◆ ASSIGNMENT ◆
Print word for word the first line of the listing below and every line after it, through the line with "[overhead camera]". Leave out the pictures and the rest.

GIVEN DATA below:

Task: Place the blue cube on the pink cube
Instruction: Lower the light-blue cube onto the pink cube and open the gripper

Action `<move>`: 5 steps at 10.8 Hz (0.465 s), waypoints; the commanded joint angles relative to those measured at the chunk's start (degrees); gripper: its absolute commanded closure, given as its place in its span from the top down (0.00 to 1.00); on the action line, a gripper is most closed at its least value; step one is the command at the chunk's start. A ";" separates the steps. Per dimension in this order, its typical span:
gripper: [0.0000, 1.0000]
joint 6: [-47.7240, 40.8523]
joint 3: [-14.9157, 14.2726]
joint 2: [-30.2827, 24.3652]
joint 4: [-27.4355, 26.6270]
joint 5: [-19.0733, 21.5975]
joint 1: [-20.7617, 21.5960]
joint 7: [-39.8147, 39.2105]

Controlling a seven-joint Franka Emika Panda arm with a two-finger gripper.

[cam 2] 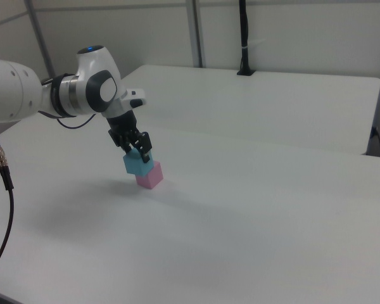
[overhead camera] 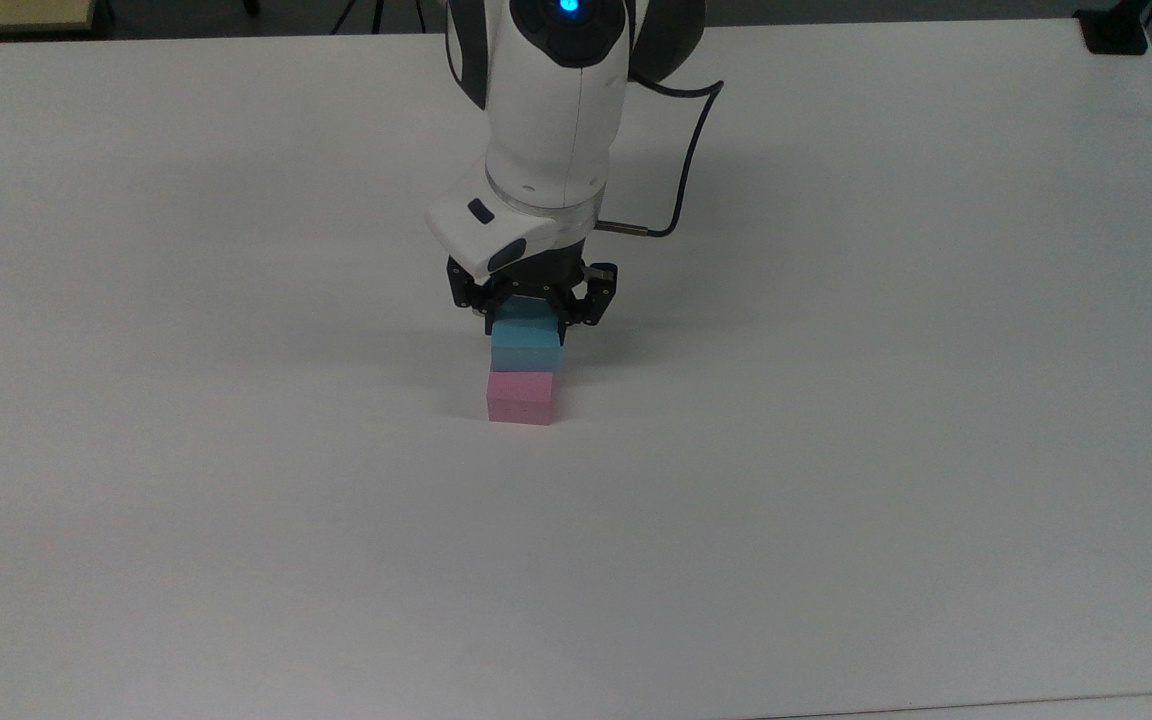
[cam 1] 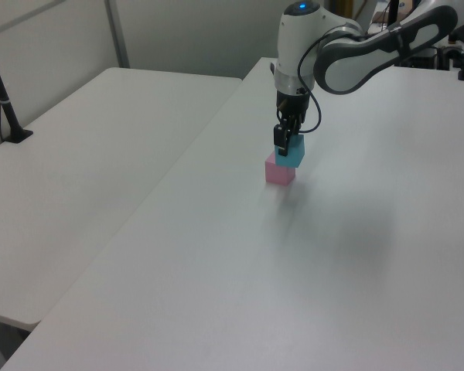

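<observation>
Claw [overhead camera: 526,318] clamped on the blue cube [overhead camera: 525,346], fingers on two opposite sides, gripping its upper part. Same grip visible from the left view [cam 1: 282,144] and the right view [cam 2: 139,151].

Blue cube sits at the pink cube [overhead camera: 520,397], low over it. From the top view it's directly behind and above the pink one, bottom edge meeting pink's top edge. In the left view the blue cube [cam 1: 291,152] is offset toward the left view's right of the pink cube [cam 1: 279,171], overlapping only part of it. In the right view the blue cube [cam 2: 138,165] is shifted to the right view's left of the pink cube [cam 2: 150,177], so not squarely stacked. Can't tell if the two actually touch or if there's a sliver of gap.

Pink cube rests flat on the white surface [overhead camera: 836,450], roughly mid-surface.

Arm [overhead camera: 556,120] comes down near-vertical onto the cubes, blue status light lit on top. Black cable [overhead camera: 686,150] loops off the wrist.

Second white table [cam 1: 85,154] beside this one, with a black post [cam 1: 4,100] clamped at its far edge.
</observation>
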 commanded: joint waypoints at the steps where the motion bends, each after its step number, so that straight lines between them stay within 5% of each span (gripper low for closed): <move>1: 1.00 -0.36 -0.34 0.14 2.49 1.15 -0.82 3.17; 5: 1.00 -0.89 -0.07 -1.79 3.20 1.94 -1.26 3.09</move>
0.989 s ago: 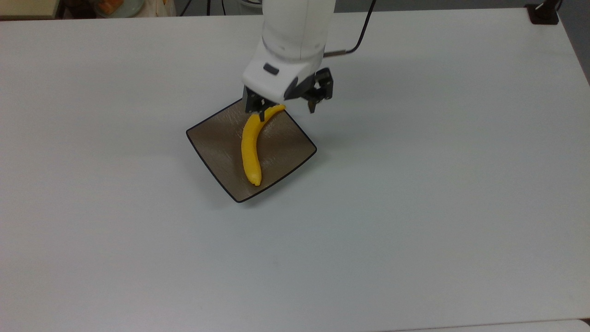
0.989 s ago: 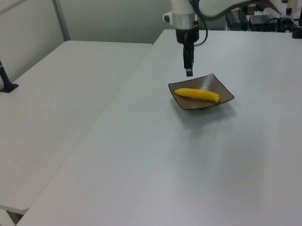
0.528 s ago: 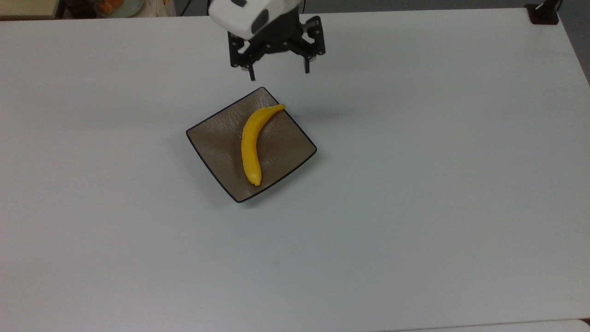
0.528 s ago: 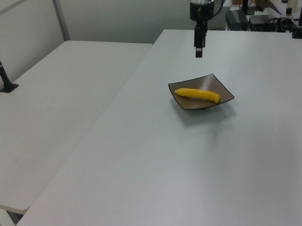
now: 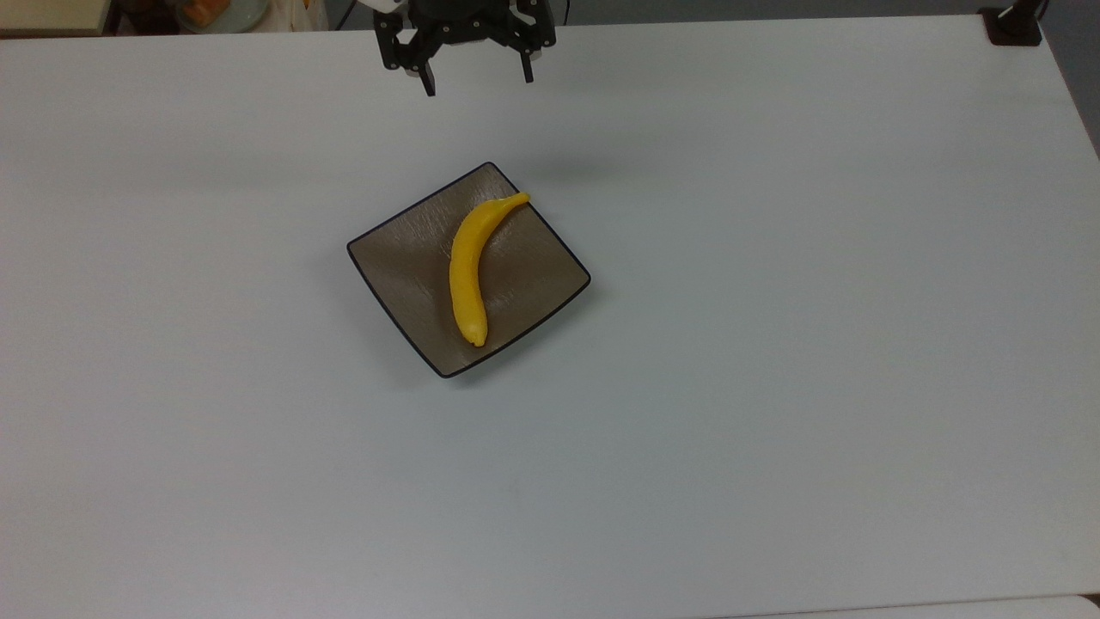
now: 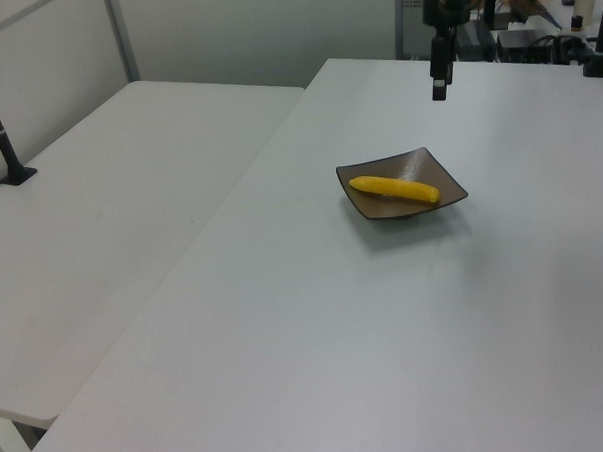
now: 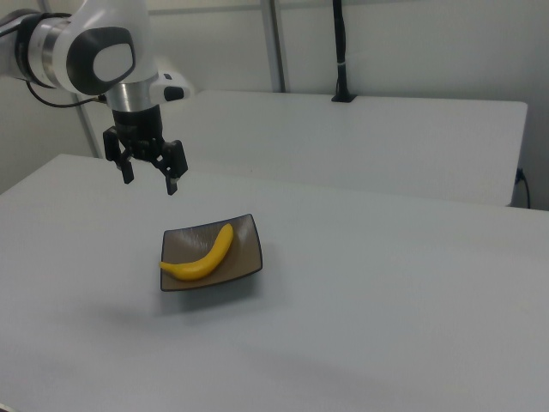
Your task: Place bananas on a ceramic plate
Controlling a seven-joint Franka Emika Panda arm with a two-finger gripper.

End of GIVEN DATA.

◆ RESULT ◆
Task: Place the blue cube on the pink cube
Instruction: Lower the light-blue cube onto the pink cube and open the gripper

Action `<move>`: 5 steps at 10.8 Hz (0.465 s), waypoints; the commanded joint angles relative to those measured at the chunk's start (degrees); gripper: its absolute commanded closure, given as its place in its span from the top down (0.00 to 1.00); on the action line, a gripper is most closed at its least value; step one is the command at the chunk's start. A ";" separates the steps. Per dimension in this order, its typical span:
gripper: [0.0000, 1.0000]
joint 6: [-47.7240, 40.8523]
joint 3: [-14.9157, 14.2726]
joint 2: [-30.2827, 24.3652]
joint 4: [-27.4355, 26.6270]
joint 5: [-19.0733, 21.5975]
joint 1: [-20.7617, 21.5960]
joint 7: [-39.8147, 39.2105]

Controlling a seven-joint Franka Emika Panda arm with a two-finger gripper.

[cam 2] 
[overhead camera] 

The output above is complete.